Responding to the emergency budget, Communist Party general secretary Robert Griffiths issued the following statement today (July 8):
Chancellor George Osborne’s skill would be better employed selling snake oil, magic beans or the world’s landmark bridges to gullible Americans,
He makes a fall in economic growth sound like success, projects a ‘Northern Powerhouse’ without a modernised railway network, peddles a ‘long term economic plan’ that exists only in his imagination and ends up fantasising about Britain being the world’s most prosperous society by the 2030s.
But he knows which class he comes from and whose interests he represents. The budget promises yet more tax cuts for the rich and big business and does nothing about tax havens under British jurisdiction or the crooks owning our energy utilities who have robbed householders and small businesses of £10bn since 2009.
At the same time, his £12bn cuts in social benefits will hit low income workers, parents, carers, social housing tenants, students and young people.
Renaming the national minimum wage and increasing it to £7.20 an hour next year will not make it a genuinely living wage, which would have to be more than £8 (and around £9.40 in London) and should include all workers.

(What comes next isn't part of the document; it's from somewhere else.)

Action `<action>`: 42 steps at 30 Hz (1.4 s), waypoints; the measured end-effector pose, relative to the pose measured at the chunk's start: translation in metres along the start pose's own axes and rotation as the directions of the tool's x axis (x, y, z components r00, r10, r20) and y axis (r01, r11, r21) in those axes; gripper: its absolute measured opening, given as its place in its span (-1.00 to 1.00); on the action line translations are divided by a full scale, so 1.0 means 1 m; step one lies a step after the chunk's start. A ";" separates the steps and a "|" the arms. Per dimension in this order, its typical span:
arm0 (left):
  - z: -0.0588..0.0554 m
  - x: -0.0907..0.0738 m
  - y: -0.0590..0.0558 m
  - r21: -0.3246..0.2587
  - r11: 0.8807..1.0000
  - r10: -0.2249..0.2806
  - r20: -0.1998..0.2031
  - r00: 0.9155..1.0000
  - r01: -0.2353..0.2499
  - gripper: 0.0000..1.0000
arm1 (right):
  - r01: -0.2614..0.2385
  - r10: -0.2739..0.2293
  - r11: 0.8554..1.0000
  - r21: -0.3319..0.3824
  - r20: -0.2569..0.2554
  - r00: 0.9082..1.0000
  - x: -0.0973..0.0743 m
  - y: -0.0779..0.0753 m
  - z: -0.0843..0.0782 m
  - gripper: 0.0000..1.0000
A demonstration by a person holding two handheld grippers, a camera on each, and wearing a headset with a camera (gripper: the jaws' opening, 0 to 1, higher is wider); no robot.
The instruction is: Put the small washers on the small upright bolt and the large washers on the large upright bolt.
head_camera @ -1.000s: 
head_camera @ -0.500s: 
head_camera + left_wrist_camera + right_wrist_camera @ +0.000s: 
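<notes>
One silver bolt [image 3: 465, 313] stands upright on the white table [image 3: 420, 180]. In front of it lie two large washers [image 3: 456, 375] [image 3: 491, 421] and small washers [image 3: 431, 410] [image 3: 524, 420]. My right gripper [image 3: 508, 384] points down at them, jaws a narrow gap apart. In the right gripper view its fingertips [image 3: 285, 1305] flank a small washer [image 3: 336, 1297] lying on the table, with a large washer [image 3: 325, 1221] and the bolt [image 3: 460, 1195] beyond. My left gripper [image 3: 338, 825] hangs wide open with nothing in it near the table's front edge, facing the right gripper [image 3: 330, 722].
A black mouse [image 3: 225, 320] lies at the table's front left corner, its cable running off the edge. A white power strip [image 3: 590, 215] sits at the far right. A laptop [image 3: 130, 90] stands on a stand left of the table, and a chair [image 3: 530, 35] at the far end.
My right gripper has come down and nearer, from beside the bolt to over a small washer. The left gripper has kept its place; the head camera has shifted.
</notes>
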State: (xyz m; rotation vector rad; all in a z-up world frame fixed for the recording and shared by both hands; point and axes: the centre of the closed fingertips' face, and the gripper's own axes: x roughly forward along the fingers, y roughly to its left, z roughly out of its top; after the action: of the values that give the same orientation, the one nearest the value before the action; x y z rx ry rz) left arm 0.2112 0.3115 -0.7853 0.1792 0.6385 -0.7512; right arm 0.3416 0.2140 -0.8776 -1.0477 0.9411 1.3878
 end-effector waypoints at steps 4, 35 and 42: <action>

Britain’s historically low levels of investment in productive industry, infrastrucure, R&D and new housing will not be changed without large scale public sector intervention and planning, funded by higher taxes on wealth, financial speculation and big business profits.
The Treasury’s reliance on short-term privatisation proceeds and the impact of further cuts and the public sector wage freeze on the economy mean further austerity measures in the future.
However, the breadth of the Chancellor’s attack also illustrates the potential to build a broad alliance around the People’s Assembly against austerity and privatisation, based on the trade union movement.
But it will be important for such a movement to put forward a clear alternative economic and financial strategy to that of the Tories and the current Labour Party leadership.